As we can see from above, twice compression has increased English text unicity more than twice -- actually, 22% more than the compression ratio -- vis-a-vis the second case.
Thus, this is not a question of efficiency alone -- it is a fundamental consequence of compression, since compression must increase the text's entropy per compressed-character. But, of course, compression also adds to communication efficiency, since there are less bytes to send for the same amount of text.
The benefit of compression is to increase unicity and such does not depend on obscurity for the compression algorithm.
In an alternative view, compression allows you to tunnel through brute-force
with more plaintext than the case without compression.
It may seem that the more the attacker trusts information about the intercepted message, the least the unicity. It seems intuitive that the more the attacker knows, the least he would need to know.
This is, however, provably wrong.
Added open trust -- publicly known to all, including the attacker -- can either increase or decrease unicity, as has been proved and exemplified in Sections 3. and 4. above.
Of course, to measure and understand this effect one needs to refer unicity to the same units of plaintext -- for example, in characters of English text. Otherwise we would be comparing apples with speedboats.
There is much more to the subject of added "open trust" than this brief introduction can contain, when one wants to use it to increase the security of cipher systems. Another example is the recent results reported by Tony Bartoletti in the mcg-talk listserver [MCG99], for plaintext hardening before encryption. However, for the moment, suffices to say that, demonstrably, added open trust can increase unicity -- even when publicly known to all -- and works as a type of "open-key".

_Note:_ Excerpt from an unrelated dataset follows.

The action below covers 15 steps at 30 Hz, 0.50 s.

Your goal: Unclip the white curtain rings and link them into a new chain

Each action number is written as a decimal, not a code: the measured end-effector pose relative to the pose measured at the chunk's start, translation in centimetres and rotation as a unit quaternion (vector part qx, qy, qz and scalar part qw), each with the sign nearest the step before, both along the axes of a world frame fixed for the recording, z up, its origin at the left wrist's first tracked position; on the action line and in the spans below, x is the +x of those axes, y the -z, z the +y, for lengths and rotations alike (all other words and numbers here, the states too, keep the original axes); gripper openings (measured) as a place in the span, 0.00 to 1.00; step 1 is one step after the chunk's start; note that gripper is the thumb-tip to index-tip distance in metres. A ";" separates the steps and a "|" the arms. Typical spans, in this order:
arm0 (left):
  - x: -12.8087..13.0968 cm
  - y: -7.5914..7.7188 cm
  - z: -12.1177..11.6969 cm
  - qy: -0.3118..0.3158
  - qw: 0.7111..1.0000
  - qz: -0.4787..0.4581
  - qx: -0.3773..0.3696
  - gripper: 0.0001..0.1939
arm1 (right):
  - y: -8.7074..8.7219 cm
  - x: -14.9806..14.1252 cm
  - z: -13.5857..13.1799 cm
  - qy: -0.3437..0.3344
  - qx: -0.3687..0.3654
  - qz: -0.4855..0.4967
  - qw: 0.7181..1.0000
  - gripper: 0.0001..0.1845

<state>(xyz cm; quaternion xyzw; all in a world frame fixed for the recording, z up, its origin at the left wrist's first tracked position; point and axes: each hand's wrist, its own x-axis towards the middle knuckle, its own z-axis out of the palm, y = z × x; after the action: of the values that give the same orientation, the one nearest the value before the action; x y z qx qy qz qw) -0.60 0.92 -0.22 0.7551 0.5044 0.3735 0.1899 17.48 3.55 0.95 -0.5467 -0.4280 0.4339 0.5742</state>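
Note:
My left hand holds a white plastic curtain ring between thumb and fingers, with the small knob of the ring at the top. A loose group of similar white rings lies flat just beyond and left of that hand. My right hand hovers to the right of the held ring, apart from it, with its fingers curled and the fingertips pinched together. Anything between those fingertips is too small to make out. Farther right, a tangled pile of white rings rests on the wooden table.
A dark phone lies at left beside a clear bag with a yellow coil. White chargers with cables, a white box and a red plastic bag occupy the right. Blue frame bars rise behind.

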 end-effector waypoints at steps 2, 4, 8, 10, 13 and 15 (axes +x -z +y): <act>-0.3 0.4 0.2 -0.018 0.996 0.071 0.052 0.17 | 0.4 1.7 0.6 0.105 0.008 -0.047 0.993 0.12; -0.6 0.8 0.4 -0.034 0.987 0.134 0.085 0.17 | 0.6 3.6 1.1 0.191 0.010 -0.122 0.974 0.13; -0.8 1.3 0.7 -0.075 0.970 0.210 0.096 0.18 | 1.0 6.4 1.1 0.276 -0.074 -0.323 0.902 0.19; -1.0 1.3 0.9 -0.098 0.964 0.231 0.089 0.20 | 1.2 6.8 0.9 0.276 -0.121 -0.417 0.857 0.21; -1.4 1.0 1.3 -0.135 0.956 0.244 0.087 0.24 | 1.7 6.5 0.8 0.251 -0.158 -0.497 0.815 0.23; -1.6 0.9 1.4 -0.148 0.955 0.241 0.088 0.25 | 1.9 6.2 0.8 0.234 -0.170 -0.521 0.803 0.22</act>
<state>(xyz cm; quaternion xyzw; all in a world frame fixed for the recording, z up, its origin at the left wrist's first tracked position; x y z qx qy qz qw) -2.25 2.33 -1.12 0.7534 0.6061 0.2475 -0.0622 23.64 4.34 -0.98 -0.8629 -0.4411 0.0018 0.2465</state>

Or, in other words, adequately adding open trust -- i.e., adding Open-Keys -- proved to decrease what the cipher system might disclose at most for a given length of intercepted ciphertext, under proper unicity conditions -- notwithstanding the public's full knowledge about such trust (and, the attacker's). With Open-Keys, the more the attacker knows the safer the system is.
Of course, the same feature is trivially true for "closed trust" -- i.e, that which is trusted but is not publicly known, as a "secret-key". And, is the basis for current WA export limitations [WA98]-- to limit the amount of "closed trust" one may have or require. That the same feature but not the same limitation applies to "open trust" is very noteworthy -- and not controllable.

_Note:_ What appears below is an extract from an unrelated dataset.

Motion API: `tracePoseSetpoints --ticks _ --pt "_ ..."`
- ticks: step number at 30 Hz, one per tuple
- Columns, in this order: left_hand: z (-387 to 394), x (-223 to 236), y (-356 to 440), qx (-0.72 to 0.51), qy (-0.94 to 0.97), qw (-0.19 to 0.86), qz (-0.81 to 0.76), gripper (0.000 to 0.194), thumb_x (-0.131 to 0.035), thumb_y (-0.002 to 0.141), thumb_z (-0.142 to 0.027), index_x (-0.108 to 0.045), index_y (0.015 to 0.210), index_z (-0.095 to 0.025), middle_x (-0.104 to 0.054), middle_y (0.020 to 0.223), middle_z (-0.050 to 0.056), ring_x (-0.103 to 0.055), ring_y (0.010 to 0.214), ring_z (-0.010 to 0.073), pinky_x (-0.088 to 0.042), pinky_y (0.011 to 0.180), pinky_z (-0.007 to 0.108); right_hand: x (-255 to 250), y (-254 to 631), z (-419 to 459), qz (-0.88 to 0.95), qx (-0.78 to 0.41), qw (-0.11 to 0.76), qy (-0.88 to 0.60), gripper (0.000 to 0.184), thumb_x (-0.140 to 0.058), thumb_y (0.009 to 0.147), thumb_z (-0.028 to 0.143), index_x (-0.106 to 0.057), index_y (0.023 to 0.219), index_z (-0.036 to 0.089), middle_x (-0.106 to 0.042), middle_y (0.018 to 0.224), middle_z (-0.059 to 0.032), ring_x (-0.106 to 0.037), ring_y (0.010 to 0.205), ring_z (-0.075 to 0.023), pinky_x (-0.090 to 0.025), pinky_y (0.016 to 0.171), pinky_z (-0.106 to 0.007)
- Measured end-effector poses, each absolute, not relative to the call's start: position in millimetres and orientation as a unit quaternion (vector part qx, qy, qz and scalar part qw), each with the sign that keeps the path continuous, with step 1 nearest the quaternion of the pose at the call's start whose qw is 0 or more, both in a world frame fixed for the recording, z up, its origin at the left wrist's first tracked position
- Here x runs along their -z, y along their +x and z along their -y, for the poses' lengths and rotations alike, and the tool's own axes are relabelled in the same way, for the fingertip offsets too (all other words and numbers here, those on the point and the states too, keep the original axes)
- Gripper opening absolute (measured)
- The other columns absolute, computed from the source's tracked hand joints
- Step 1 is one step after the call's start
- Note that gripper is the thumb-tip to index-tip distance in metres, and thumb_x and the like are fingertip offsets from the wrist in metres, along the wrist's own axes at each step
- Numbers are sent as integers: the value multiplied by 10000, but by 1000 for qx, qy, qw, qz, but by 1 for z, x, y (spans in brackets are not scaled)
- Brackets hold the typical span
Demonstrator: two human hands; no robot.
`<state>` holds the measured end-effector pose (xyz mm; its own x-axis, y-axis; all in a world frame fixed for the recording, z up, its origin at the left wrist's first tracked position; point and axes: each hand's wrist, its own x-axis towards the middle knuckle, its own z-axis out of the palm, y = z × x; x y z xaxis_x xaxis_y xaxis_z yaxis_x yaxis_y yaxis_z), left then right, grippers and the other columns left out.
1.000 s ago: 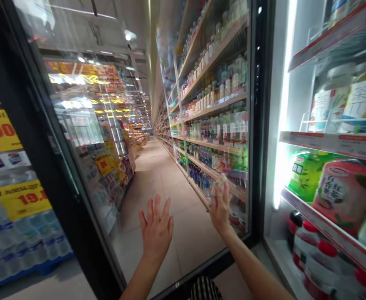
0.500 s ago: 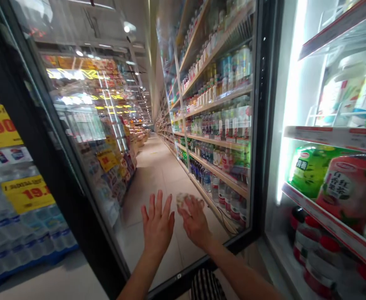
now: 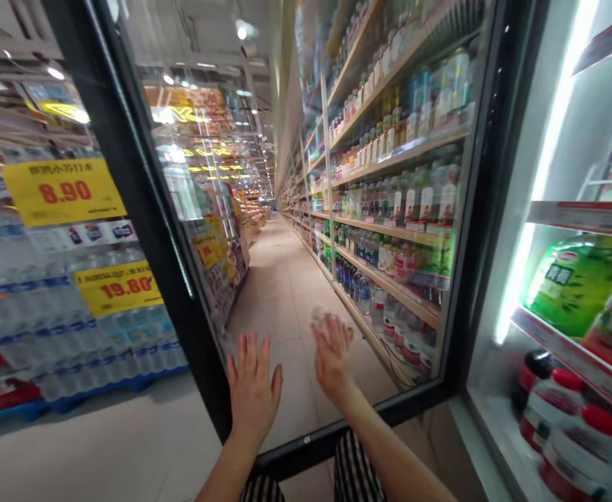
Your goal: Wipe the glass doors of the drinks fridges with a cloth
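1. Lowest in the frame, parts of a black-and-white checked garment [image 3: 357, 474] show beneath the forearms.
2. At lower centre, the left hand [image 3: 254, 387] is raised before the pane, palm away from the camera. Its grip is loose and wide: fingers up and slightly parted, thumb out, nothing held. Whether the palm touches the glass I cannot tell.
3. Just right of it, the right hand [image 3: 334, 361] has its fingers over a cloth [image 3: 317, 319], its grip partly closed on it; how tightly, I cannot tell.
4. The cloth sits at the fingertips, right of lower centre: pale, off-white, crumpled into a small wad, its edges smeared by blur.
5. The glass door [image 3: 112, 118] fills the middle of the frame, tilted in view, with a thick, glossy black border around a clear pane streaked with bright reflections.
6. On the right is a cooler with a white light strip [image 3: 549, 153], a green pouch [image 3: 567, 286] and red-capped bottles [image 3: 580, 457].
7. On the left, yellow price signs [image 3: 65, 190] hang among packed water bottles [image 3: 102, 348].
8. Farther off, drink shelves [image 3: 394, 157] line a pale aisle [image 3: 272, 279].
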<state>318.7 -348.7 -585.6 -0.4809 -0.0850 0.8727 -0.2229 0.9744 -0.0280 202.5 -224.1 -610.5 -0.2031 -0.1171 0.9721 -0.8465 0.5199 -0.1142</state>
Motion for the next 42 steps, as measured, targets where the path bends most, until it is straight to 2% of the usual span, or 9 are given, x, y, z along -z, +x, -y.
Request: tracePoseSetpoints --ticks 4,11,16,22,24,29,34,39,42 --pt "361 590 332 -40 88 519 849 653 -472 832 -189 -165 1409 -188 -252 1452 160 -198 1355 275 -276 1044 515 600 205 233 698 -398 544 239 564 -384 834 129 -286 1386 196 -99 1508 -114 -162 1369 -300 -267 1045 -559" --pt "368 590 352 70 41 551 830 624 -450 844 -169 -175 1402 -209 -223 1466 134 -203 1355 252 -286 1059 486 602 242 272 663 -298 524 443 566 -425 786 94 -378 1341 192 -321 1441 -92 -196 1364 -265 -277 1067 -484" --pt "365 586 366 97 35 558 824 615 -440 847 -162 -176 1401 -209 -203 1473 133 -194 1358 250 -275 1065 484 587 239 276 689 -386 529 310 566 -396 821 135 -304 1379 162 -186 1487 -136 -144 1370 -314 -257 1045 -559" --pt "365 581 373 96 33 575 812 609 -451 842 -172 -198 1394 -201 -197 1474 132 -189 1359 251 -257 1071 485 612 262 314 588 -207 530 575 432 -409 844 243 -480 1264 170 -399 1402 -61 -241 1348 -212 -236 1103 -401" --pt "368 580 374 92 37 575 812 613 -459 838 -169 -202 1394 -202 -206 1471 133 -191 1358 250 -250 1074 486 598 253 312 567 -197 548 583 401 -406 846 209 -508 1234 200 -421 1387 -53 -263 1340 -196 -220 1107 -409" --pt "369 576 372 77 48 587 804 622 -460 838 -169 -192 1399 -202 -218 1466 140 -178 1361 256 -233 1073 505 550 233 298 626 -312 578 421 397 -419 830 136 -529 1207 195 -440 1368 -98 -201 1365 -251 -198 1090 -497" --pt "366 566 364 60 46 589 804 625 -456 845 -193 -178 1404 -212 -219 1469 133 -184 1361 243 -211 1081 495 533 237 302 532 -205 596 566 328 -414 857 185 -567 1146 197 -488 1336 -36 -270 1340 -212 -203 1106 -432" --pt "368 553 359 41 49 605 793 621 -455 848 -193 -175 1403 -202 -209 1473 138 -152 1371 230 -160 1095 481 496 233 307 580 -301 611 448 346 -434 845 156 -547 1168 215 -483 1338 -70 -242 1351 -237 -220 1082 -467" --pt "371 543 356 33 56 614 787 608 -451 855 -213 -184 1401 -200 -222 1469 137 -159 1370 220 -144 1099 469 498 234 306 551 -229 600 532 334 -419 867 206 -543 1177 206 -462 1359 -45 -248 1348 -226 -216 1092 -443"
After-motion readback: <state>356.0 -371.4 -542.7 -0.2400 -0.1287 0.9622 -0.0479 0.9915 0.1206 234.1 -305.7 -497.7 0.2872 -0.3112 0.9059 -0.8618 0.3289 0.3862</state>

The concept that emerges from such discussions is that since Open-Keys can provably enhance the security of too-short secret-keys, it is worthwhile to investigate what are the eventual limits of such synergy. For example, is there a maximum limit to the size P of an English message that can be sent within unicity conditions for a secret-key bit-length N and an open-key bit-length M? What are the tradeoffs?
The use of open trust should not however be confused with "open ignorance" -- where "ignorance" can also be seen as "absent trust" or "Formless trust" ( cf. "Formless" as discussed in [Ger98] and "Formless trust" in trust-ref list discussions). This will be discussed in the next item.

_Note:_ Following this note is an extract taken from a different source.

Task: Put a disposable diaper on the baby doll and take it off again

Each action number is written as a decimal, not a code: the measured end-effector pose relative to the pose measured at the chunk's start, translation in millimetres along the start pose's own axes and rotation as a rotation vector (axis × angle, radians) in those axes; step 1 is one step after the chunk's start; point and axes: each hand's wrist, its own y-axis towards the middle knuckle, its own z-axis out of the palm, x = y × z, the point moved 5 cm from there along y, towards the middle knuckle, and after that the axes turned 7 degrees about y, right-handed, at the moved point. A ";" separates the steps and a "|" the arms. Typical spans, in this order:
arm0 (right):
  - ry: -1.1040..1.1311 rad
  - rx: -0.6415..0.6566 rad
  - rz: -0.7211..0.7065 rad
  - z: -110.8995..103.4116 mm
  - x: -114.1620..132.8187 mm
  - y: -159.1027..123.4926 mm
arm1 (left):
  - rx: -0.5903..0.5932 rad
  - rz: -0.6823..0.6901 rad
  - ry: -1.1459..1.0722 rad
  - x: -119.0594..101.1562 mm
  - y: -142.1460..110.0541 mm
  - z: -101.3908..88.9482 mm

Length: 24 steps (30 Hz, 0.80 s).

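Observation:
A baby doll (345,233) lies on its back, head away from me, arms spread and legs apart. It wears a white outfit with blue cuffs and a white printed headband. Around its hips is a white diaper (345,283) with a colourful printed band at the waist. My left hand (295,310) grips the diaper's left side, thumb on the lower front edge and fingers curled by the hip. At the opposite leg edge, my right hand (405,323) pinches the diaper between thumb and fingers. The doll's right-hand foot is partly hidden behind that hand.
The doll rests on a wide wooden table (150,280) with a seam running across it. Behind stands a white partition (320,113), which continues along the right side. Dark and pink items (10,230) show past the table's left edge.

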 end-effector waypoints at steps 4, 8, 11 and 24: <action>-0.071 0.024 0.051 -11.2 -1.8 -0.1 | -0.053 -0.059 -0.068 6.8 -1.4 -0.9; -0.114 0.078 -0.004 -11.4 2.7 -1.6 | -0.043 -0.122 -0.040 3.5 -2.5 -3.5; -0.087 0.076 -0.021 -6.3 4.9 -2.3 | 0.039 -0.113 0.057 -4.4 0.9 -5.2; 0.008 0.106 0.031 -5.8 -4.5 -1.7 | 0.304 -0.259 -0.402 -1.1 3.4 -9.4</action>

5.2. Absent Trust and Unknown-Keys -- 70-bit DES
What happens when everyone ignores a secret but only one person has trusted information that may lead to that secret? Then, we expect that "one person" to be able to discover the secret sooner -- by using that trust -- all other resources being equivalent. But, if the resources are not equivalent -- can we still favor one in lieu of the others? Yes, if we balance trust and ignorance to counter the resource imbalance, as this item demonstrates in two different scenarios.
First, I will consider increasing the security of Triple-DES when used with just one 56-bit key -- leading to an effective 59-bit key-length. Second, I will consider a more general case, describing a protocol called M-DES -- for which the effective key-length is (56 + M)-bits. For M=14, a practical case, this implies 70-bit key-length. All these methods are export-free under WA -- since the only secret-key has 56-bits. The other security bits are initially ignored by the recipient and attackers alike.
Consider the cipher protocol for one-key Triple-DES [NIST99], where the cipher is given by Encrypt[K1, Decrypt[K1, Encrypt[K1, Plaintext]]] = Encrypt[K1, Plaintext] (so that one-key Triple-DES is equivalent to the usual DES) and is represented by the letters EDE. Now, consider a (yet hypothetical) newer Triple-DES Standard, where all 8 combinations (EEE, EED, DDE ... DDD) and all key orderings K1, K2, K3 would be allowed and post-selected by the sender, Bob, after algorithm negotiation (Triple-DES) with Alice. This corresponds to added uncertainty. And, even if the attacker knows or supposes that one-key Triple-DES is being used (though a Triple-DES cipher was negotiated), there are still an open total of 8 possible choices with K1=K2=K3 for the one-key Triple-DES case. But Alice, who would have the right key from Bob (e.g., sent by a public-key cipher), would only have to test the first DES block to see which scheme was randomly chosen by Bob -- for which she just needs to try out one block 4 times, on average. An attacker would also need to try out an average of four blocks, but each one with an average of half the corresponding key-space of 256 -- which would at least multiply by 4x the average attack workload for one-key DES due to the combination uncertainty of EEE .. DDD.
In the above example, no one knows (neither Alice nor anyone else) which of the 8 possible schemes Bob did use -- everyone openly ignores it. Thus, this situation can be defined as "absent trust" or "open ignorance".
The concept of open ignorance can be seen as defining an "unknown key". And, it can be applied not only to the cipher algorithm itself as done above -- but also to the ciphertext as discussed in the next paragraph, and in combination. This is in contrast to the usual technique of adding "salt" (random data) to the plaintext, or to the algorithm's bit manipulation as done in the "crypt" procedure for UNIX passwords [MOV97, p. 393-394]. These forms of adding variability do not actually benefit from open ignorance to make a brute-force attack more difficult because the "salt" is publicly known -- it is not an unknown key. Actually, their main purpose is to make a dictionary attack more difficult [MOV97]. Further, even if unknown, "salt" added to the plaintext would not increase the attacker`s workload for a brute-force attack.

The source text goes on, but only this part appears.